WHAT IS BEING ASKED>
Find all lines with the word "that" in the material, then copy them.

DATA BELOW>
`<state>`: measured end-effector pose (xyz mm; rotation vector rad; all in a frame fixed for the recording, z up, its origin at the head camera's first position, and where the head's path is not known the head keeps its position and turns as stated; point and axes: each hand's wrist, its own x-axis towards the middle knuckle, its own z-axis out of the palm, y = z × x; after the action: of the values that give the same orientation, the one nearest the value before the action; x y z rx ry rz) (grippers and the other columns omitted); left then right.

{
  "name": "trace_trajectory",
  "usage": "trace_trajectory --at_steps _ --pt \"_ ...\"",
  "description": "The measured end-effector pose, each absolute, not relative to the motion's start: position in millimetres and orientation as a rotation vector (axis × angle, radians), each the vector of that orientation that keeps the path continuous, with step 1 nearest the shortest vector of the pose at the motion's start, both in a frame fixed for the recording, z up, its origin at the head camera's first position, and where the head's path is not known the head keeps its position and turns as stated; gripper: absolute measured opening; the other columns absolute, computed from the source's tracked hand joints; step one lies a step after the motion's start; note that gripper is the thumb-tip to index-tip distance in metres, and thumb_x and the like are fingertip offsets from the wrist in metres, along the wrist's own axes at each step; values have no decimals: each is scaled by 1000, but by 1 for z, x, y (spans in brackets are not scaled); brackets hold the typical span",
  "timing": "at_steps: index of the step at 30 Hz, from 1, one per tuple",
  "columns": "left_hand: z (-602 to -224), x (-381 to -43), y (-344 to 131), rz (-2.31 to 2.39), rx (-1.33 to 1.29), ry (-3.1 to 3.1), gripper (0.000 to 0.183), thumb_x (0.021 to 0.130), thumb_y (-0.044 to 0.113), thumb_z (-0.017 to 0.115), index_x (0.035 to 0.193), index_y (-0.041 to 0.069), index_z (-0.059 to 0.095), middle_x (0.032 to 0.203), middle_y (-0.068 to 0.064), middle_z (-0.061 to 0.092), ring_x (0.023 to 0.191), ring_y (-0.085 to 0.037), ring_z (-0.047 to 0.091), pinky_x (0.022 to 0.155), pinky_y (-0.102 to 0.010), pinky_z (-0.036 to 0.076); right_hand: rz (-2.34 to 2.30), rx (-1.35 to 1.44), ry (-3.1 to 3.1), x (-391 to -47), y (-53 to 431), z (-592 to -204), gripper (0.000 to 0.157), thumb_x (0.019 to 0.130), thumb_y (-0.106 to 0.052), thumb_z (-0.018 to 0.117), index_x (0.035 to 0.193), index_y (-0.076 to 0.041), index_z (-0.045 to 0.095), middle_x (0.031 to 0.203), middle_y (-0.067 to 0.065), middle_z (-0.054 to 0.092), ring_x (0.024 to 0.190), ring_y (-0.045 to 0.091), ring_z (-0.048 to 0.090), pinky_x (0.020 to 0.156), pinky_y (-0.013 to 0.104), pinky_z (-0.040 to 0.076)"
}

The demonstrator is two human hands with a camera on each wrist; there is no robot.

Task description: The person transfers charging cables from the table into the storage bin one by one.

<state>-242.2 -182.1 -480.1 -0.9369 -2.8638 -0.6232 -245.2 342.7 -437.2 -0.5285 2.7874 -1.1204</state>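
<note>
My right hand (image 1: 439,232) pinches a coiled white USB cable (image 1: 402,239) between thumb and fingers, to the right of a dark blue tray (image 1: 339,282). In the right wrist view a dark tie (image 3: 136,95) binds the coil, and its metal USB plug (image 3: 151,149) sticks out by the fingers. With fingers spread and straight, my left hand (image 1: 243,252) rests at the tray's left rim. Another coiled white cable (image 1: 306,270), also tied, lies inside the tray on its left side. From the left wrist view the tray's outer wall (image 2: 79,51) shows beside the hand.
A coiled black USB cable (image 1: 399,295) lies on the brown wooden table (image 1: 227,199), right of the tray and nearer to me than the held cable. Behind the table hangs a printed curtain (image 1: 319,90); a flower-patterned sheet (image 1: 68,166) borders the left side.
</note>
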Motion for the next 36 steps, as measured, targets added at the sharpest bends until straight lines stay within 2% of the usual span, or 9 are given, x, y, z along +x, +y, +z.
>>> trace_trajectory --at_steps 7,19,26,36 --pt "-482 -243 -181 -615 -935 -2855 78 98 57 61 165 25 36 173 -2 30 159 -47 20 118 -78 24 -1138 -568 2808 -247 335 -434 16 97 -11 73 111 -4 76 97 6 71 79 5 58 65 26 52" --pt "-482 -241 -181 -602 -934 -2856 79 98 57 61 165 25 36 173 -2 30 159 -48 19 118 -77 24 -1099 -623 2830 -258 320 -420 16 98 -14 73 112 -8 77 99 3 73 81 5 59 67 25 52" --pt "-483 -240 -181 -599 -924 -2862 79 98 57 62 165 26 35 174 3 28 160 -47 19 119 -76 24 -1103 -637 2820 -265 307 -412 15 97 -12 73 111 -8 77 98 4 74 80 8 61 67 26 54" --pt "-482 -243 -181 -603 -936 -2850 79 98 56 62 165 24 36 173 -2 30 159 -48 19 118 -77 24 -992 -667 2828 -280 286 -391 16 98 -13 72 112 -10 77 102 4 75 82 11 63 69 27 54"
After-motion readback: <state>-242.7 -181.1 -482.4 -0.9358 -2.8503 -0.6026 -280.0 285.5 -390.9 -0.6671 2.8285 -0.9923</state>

EXPECTED OUTPUT>
`<state>`: measured end-effector pose (xyz mm; rotation vector rad; all in a frame fixed for the recording, z up, its origin at the head camera's first position, and where the head's path is not known the head keeps its position and turns as stated; point and axes: each hand's wrist, its own x-axis towards the middle knuckle, its own z-axis out of the palm, y = z × x; after the action: of the values that give the same orientation, the one nearest the value before the action; x y z rx ry rz) (grippers and the other columns omitted); left then right.
  "description": "The measured end-effector pose, each absolute, not relative to the motion's start: position in millimetres and orientation as a rotation vector (axis × angle, radians), each the vector of that orientation that keeps the path continuous, with step 1 nearest the shortest vector of the pose at the motion's start, both in a frame fixed for the recording, z up, its origin at the head camera's first position, and where the head's path is not known the head keeps its position and turns as stated; gripper: absolute measured opening; the other columns absolute, computed from the source's tracked hand joints; step one lies a step after the motion's start; note that gripper is the thumb-tip to index-tip distance in metres, and thumb_x and the like are fingertip offsets from the wrist in metres, along the wrist's own axes at each step; values have no decimals: each is scaled by 1000, but by 1 for z, x, y (spans in brackets are not scaled); brackets hold the typical span",

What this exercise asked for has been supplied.